GOAL OF THE EXERCISE →
Please print all the lines below exactly as they are written.

"""

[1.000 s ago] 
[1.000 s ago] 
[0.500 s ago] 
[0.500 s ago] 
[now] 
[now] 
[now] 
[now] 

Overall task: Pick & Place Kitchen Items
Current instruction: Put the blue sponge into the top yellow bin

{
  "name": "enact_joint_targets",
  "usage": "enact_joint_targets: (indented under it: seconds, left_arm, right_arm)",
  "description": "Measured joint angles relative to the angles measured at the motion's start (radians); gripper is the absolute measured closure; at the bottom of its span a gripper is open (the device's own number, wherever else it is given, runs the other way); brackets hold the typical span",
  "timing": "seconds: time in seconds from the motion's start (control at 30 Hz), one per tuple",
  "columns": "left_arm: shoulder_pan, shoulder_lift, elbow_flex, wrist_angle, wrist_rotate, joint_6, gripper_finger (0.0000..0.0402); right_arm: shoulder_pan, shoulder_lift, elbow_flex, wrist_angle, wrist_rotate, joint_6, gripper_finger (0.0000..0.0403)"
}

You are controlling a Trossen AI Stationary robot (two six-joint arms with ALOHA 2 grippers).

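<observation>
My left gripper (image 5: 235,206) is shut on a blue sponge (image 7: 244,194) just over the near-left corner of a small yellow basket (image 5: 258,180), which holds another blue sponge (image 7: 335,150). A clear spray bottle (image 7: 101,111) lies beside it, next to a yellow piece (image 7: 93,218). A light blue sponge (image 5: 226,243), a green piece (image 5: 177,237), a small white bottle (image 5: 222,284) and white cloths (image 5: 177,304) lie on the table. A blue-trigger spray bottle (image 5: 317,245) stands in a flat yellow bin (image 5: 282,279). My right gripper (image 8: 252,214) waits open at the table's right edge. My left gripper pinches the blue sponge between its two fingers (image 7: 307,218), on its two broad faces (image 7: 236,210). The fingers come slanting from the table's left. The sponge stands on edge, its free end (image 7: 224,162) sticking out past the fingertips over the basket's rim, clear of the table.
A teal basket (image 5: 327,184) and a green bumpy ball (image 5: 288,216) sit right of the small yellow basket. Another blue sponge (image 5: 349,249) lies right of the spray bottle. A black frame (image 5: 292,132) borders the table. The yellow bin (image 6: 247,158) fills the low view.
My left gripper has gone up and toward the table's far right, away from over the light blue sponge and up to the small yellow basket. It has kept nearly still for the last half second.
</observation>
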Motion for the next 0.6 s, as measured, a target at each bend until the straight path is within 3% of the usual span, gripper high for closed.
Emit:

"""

RESPONSE FOR THIS EXERCISE →
[1.000 s ago] 
[1.000 s ago] 
[0.500 s ago] 
[0.500 s ago] 
[now] 
[now] 
[now] 
[now] 

Overall task: Pick & Place Kitchen Items
Current instruction: Put the blue sponge into the top yellow bin

{
  "name": "enact_joint_targets",
  "usage": "enact_joint_targets: (indented under it: seconds, left_arm, right_arm)",
  "description": "Measured joint angles relative to the angles measured at the motion's start (radians); gripper is the absolute measured closure; at the bottom of its span a gripper is open (the device's own number, wherever else it is given, runs the other way); brackets hold the typical span",
  "timing": "seconds: time in seconds from the motion's start (control at 30 Hz), one per tuple",
  "columns": "left_arm: shoulder_pan, shoulder_lift, elbow_flex, wrist_angle, wrist_rotate, joint_6, gripper_finger (0.0000..0.0402); right_arm: shoulder_pan, shoulder_lift, elbow_flex, wrist_angle, wrist_rotate, joint_6, gripper_finger (0.0000..0.0403)"
}

You are controlling a Trossen AI Stationary robot (two six-joint arms with ALOHA 2 grippers).

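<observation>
My left gripper (image 5: 235,206) is shut on a blue sponge (image 7: 244,194) just over the near-left corner of a small yellow basket (image 5: 258,180), which holds another blue sponge (image 7: 335,150). A clear spray bottle (image 7: 101,111) lies beside it, next to a yellow piece (image 7: 93,218). A light blue sponge (image 5: 226,243), a green piece (image 5: 177,237), a small white bottle (image 5: 222,284) and white cloths (image 5: 177,304) lie on the table. A blue-trigger spray bottle (image 5: 317,245) stands in a flat yellow bin (image 5: 282,279). My right gripper (image 8: 252,214) waits open at the table's right edge. My left gripper pinches the blue sponge between its two fingers (image 7: 307,218), on its two broad faces (image 7: 236,210). The fingers come slanting from the table's left. The sponge stands on edge, its free end (image 7: 224,162) sticking out past the fingertips over the basket's rim, clear of the table.
A teal basket (image 5: 327,184) and a green bumpy ball (image 5: 288,216) sit right of the small yellow basket. Another blue sponge (image 5: 349,249) lies right of the spray bottle. A black frame (image 5: 292,132) borders the table. The yellow bin (image 6: 247,158) fills the low view.
My left gripper has gone up and toward the table's far right, away from over the light blue sponge and up to the small yellow basket. It has kept nearly still for the last half second.
</observation>
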Motion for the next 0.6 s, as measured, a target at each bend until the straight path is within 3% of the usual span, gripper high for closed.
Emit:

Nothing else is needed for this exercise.